◆ Problem details ◆
Lines from the start of the data through the line containing "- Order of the" must be given again exactly. Leave the others out.
= Beginning of Section =
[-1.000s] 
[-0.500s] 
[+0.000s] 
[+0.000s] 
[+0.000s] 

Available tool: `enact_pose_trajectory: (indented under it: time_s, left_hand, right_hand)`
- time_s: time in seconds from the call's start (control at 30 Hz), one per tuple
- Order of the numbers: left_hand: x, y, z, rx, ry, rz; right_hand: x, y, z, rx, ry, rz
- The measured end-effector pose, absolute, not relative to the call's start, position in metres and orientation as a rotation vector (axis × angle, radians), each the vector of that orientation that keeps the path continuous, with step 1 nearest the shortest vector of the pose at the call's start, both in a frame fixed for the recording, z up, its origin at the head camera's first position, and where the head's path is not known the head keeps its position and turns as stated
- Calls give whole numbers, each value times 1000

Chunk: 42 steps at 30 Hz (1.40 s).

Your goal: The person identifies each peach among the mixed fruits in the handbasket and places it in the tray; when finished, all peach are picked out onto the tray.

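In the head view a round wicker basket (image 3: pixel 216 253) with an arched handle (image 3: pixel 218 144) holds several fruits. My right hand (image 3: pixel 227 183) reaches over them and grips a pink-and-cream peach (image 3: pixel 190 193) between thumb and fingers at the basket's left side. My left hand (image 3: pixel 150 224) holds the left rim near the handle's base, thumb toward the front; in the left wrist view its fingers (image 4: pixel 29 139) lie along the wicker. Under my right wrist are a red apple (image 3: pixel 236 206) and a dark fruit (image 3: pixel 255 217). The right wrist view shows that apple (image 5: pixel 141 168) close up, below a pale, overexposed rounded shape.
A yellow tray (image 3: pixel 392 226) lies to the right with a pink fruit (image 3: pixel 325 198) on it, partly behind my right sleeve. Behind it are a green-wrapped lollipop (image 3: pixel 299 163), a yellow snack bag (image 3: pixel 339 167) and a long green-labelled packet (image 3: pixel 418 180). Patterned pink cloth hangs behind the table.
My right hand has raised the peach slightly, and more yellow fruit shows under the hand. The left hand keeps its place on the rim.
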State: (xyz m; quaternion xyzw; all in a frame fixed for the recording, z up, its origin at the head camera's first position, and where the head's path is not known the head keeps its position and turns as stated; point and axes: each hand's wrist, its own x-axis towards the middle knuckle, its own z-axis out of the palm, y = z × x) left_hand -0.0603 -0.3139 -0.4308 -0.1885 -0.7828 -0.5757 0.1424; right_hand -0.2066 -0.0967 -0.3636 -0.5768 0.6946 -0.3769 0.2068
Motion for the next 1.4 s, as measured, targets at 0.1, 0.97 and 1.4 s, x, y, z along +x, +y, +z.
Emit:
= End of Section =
◆ Written response ◆
[-1.000s] 
[-0.500s] 
[+0.000s] 
[+0.000s] 
[+0.000s] 

Available tool: `enact_pose_trajectory: (indented under it: time_s, left_hand, right_hand)`
- time_s: time in seconds from the call's start (control at 30 Hz), one per tuple
- Order of the numbers: left_hand: x, y, z, rx, ry, rz; right_hand: x, y, z, rx, ry, rz

The output as shown is complete.